* **Work order**
From the first entry to the last, transcribe everything exactly.
▼
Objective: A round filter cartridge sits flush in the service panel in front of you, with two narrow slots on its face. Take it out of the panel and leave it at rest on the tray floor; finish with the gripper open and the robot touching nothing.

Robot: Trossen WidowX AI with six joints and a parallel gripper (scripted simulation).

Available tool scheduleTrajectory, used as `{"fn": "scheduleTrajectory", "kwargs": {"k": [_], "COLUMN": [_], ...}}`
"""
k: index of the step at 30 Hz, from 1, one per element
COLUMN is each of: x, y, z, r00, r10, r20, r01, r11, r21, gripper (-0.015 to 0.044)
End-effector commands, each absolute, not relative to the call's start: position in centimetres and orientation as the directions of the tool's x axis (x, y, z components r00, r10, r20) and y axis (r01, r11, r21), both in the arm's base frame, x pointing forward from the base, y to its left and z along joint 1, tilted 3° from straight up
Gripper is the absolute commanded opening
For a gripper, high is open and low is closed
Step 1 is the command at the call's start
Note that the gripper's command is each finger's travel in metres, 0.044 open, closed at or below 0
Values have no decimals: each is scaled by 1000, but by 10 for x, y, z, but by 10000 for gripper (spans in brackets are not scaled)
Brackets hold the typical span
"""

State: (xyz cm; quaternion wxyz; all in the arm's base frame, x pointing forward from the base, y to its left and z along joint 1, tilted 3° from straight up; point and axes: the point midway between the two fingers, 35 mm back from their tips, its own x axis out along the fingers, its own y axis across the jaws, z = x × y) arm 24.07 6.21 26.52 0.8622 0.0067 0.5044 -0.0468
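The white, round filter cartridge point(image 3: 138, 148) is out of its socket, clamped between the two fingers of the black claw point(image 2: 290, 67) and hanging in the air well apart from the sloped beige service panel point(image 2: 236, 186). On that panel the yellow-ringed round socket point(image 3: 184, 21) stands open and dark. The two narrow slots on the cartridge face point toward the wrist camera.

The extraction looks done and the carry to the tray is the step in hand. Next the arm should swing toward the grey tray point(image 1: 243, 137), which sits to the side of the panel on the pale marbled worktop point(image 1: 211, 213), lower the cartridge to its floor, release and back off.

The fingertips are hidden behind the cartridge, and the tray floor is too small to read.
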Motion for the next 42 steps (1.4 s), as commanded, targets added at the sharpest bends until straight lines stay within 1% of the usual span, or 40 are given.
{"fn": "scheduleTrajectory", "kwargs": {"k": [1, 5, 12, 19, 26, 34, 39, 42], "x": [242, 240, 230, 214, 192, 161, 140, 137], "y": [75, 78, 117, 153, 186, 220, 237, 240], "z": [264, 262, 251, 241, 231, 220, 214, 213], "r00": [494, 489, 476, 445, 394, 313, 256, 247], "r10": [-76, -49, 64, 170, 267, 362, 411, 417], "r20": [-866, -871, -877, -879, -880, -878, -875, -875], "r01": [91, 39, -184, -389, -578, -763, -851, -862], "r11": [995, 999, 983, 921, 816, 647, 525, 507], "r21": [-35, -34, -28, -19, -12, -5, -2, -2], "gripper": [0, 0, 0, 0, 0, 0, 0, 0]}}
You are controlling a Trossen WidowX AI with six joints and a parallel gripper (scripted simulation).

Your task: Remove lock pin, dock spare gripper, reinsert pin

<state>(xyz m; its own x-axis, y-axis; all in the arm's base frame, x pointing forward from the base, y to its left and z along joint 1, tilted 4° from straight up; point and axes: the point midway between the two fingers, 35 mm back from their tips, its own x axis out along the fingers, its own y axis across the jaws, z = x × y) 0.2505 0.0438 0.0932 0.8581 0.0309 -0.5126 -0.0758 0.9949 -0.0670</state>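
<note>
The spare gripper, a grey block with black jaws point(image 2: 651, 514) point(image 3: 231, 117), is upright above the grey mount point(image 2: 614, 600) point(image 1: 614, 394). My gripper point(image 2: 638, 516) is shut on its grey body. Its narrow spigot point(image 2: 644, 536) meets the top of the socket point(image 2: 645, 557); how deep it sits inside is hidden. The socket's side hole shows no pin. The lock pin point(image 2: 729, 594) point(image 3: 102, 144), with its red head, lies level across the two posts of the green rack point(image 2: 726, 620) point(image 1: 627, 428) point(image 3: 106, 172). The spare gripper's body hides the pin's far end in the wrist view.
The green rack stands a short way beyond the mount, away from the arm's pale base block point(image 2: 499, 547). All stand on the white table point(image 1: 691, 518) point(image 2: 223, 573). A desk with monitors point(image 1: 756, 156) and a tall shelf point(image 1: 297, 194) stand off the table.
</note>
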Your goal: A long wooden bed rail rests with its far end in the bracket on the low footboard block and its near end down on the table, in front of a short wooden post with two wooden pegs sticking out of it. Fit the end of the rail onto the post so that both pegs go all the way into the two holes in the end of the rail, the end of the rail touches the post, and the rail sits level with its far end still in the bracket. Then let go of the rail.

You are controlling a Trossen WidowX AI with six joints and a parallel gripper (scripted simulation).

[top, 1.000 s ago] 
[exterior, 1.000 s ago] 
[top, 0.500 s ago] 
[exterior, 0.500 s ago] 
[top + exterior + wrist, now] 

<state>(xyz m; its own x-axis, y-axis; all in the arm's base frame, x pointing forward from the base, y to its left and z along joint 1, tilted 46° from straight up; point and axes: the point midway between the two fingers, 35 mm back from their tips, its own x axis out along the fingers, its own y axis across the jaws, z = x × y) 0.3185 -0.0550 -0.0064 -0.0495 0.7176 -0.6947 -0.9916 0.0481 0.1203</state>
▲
* **Answer to this exercise**
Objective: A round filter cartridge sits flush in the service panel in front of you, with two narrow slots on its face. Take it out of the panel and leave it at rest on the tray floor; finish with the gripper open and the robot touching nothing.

Robot: Trossen WidowX AI with six joints and a parallel gripper (scripted simulation).

Available tool scheduleTrajectory, used as `{"fn": "scheduleTrajectory", "kwargs": {"k": [_], "COLUMN": [_], ...}}`
"""
k: index of the step at 30 Hz, from 1, one per element
COLUMN is each of: x, y, z, r00, r10, r20, r01, r11, r21, gripper (-0.015 to 0.044)
End-effector commands, each absolute, not relative to the call's start: position in centimetres and orientation as the directions of the tool's x axis (x, y, z components r00, r10, r20) and y axis (r01, r11, r21), both in the arm's base frame, x pointing forward from the base, y to its left and z along joint 1, tilted 3° from straight up
Gripper is the absolute commanded opening
For a gripper, high is open and low is closed
Step 1 is the command at the call's start
Note that the gripper's command is each finger's travel in metres, 0.044 open, closed at or below 0
Values have no decimals: each is scaled by 1000, but by 10 for x, y, z, but by 10000 for gripper (spans in brackets are not scaled)
Brackets hold the typical span
"""

State: (xyz cm; quaternion wxyz; all in the arm's base frame, x pointing forward from the base, y to its left and z along joint 1, tilted 3° from straight up; point and axes: the point midway between the two fingers, 35 mm back from their tips, its own x axis out along the fingers, its own y axis across the jaws, z = x × y) arm 24.07 6.21 26.52 0.8622 0.0067 0.5044 -0.0468
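The white, round filter cartridge point(image 3: 138, 148) is out of its socket, clamped between the two fingers of the black claw point(image 2: 290, 67) and hanging in the air well apart from the sloped beige service panel point(image 2: 236, 186). On that panel the yellow-ringed round socket point(image 3: 184, 21) stands open and dark. The two narrow slots on the cartridge face point toward the wrist camera.

The extraction looks done and the carry to the tray is the step in hand. Next the arm should swing toward the grey tray point(image 1: 243, 137), which sits to the side of the panel on the pale marbled worktop point(image 1: 211, 213), lower the cartridge to its floor, release and back off.

The fingertips are hidden behind the cartridge, and the tray floor is too small to read.
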Motion for the next 42 steps (1.4 s), as commanded, targets added at the sharpest bends until straight lines stay within 1% of the usual span, or 40 are given.
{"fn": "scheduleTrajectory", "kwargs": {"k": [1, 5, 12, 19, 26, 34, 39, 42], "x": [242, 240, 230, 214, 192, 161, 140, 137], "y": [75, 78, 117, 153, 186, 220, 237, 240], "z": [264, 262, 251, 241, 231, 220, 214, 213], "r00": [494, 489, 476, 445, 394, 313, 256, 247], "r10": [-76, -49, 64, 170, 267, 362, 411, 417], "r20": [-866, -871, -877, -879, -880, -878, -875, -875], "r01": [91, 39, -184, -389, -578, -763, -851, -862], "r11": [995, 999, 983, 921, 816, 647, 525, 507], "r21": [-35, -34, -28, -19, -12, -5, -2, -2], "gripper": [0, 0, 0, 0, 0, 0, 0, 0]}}
You are controlling a Trossen WidowX AI with six joints and a parallel gripper (scripted simulation).

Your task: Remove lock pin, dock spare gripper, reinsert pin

<state>(xyz m; its own x-axis, y-axis; all in the arm's base frame, x pointing forward from the base, y to its left and z along joint 1, tilted 4° from straight up; point and axes: the point midway between the two fingers, 35 mm back from their tips, its own x axis out along the fingers, its own y axis across the jaws, z = x × y) 0.2505 0.0438 0.0932 0.8581 0.0309 -0.5126 -0.0758 0.9949 -0.0670</state>
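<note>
The spare gripper, a grey block with black jaws point(image 2: 651, 514) point(image 3: 231, 117), is upright above the grey mount point(image 2: 614, 600) point(image 1: 614, 394). My gripper point(image 2: 638, 516) is shut on its grey body. Its narrow spigot point(image 2: 644, 536) meets the top of the socket point(image 2: 645, 557); how deep it sits inside is hidden. The socket's side hole shows no pin. The lock pin point(image 2: 729, 594) point(image 3: 102, 144), with its red head, lies level across the two posts of the green rack point(image 2: 726, 620) point(image 1: 627, 428) point(image 3: 106, 172). The spare gripper's body hides the pin's far end in the wrist view.
The green rack stands a short way beyond the mount, away from the arm's pale base block point(image 2: 499, 547). All stand on the white table point(image 1: 691, 518) point(image 2: 223, 573). A desk with monitors point(image 1: 756, 156) and a tall shelf point(image 1: 297, 194) stand off the table.
</note>
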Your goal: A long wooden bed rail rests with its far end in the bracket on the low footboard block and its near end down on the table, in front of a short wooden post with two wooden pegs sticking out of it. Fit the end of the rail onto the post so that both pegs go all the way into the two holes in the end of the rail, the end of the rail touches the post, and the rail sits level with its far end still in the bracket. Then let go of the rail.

You are controlling a Trossen WidowX AI with six joints and a parallel gripper (scripted simulation).

[top, 1.000 s ago] 
[exterior, 1.000 s ago] 
[top, 0.500 s ago] 
[exterior, 0.500 s ago] 
[top + exterior + wrist, now] 

<state>(xyz m; its own x-axis, y-axis; all in the arm's base frame, x pointing forward from the base, y to its left and z along joint 1, tilted 46° from straight up; point and axes: the point midway between the two fingers, 35 mm back from their tips, its own x axis out along the fingers, its own y axis across the jaws, z = x × y) 0.3185 -0.0550 -0.0064 -0.0495 0.7176 -0.6947 -0.9916 0.0481 0.1203</state>

With this, there is nothing more to the exercise.